Background technique

Modern gasoline-electric hybrid electric vehicles are generally divided into three types: series, parallel and hybrid. Without exception, they all adopt a centralized motor drive scheme, that is, there is a high-power main drive motor and the power of the engine is coupled through the power coupling device and then transmitted to the wheels through the transmission shaft and the final reducer. In order to meet the performance requirements of the car, this kind of scheme generally adopts a higher power motor. At present, the power density of the motor is not high, so the power of the motor is large, the size and quality must be large, which will inevitably have a negative impact on the performance of the vehicle, and the layout of the motor in the car is not flexible, which is likely to affect the space in the car and affect the car. adverse effect on comfort.

The deceleration wheel-side electric drive system is a relatively new electric vehicle transmission scheme at present, that is, each drive motor is arranged near each drive wheel, and directly drives the wheels after passing through the deceleration mechanism. Since the wheel side motors can be arranged for each driving wheel, the wheel side motors can be selected from motors with less power. Moreover, the wheel-side electric drive system omits the clutches, universal joints, transmission shafts and differentials of traditional cars, so it has unique advantages compared with centralized motor drives: the vehicle has a simple structure and large available space; The chain is short, the transmission efficiency of the drive system is high, the torque of each drive wheel is independently controllable, and the dynamic control of the chassis system is more flexible and convenient. However, the current wheel-side electric drive system adopts multi-stage gear transmission due to the requirements of center distance and transmission ratio, which increases the unsprung mass of the vehicle, resulting in unsatisfactory vehicle performance, and due to the requirements of precise transmission of the bearing gear, it leads to sealing and lubrication. cost increase.

The synchronous belt is a new type of transmission belt, which is developed by combining the advantages of belt transmission, chain transmission and gear transmission. Because the transmission is carried out by meshing the toothed working surface with the pulley, there is no slippage between the belt and the pulley during the transmission process, and synchronous transmission is presented. Compared with the traditional V-belt, it has the advantages of light and thin belt body, high strength, accurate transmission ratio, high transmission efficiency, large transmission power range and high transmission speed. Compared with chain transmission, it has the advantages of good synchronization performance, no lubrication, light weight, low cost and convenient maintenance. Therefore, its development is very rapid, and it has replaced other types of belt drive or chain drive in some specific occasions, and has been widely used in light industrial machinery, chemical industry, computer and general machinery and other fields. However, the current application in automobiles is limited to the camshaft drive that controls the engine valves.

Contents of the invention

The technical problem to be solved by the present invention is to provide a hybrid electric vehicle drive system using a synchronous belt drive, which replaces the gear drive in the distributed wheel-side electric drive system with a synchronous belt drive.
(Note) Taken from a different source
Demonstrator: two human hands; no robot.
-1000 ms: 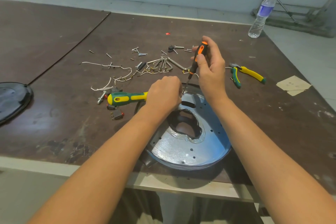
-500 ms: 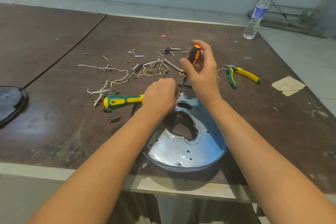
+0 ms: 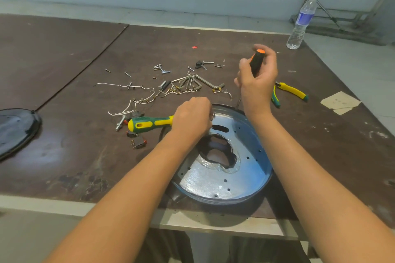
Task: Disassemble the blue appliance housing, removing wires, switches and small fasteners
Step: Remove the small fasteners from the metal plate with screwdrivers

In order to solve the above technical problems, the present invention provides a hybrid electric vehicle drive system using a synchronous belt drive, that is, the front wheels are powered by the engine, and each rear wheel is powered by a set of wheel-side electric drive systems. The specific transmission scheme is: it consists of a front-wheel engine drive system and two sets of independently controlled rear-wheel electric drive systems. Among them, the front-wheel drive system includes the engine, clutch, transmission and final drive. The power of the engine is transmitted through the clutch, the transmission, and the final drive to drive the front wheels.

The rear wheel electric drive system includes a power battery, two wheel side motors and two sets of synchronous belt reduction mechanisms. The power battery supplies power to the wheel side motors through electrical connections. The shell of the wheel side motors is consolidated with the single swing arm of the suspension. The rotor output shaft of the motor is fixedly connected to the small pulley, one end of the half shaft is fixedly connected to the large pulley, the large and small pulleys are connected through the timing belt, and the other end of the half shaft is fixedly connected to the hub of the driving wheel; the output torque of the wheel side motor passes through the timing belt The small pulley, synchronous belt, and large pulley of the synchronous belt are transmitted to the half shaft and hub, and drive the rear wheel; there is no direct mechanical connection between the engine and the wheel motor, and they realize the conversion of the vehicle driving mode through the vehicle controller.

The suspension single swing arm is a suspension single trailing arm or a suspension single oblique arm.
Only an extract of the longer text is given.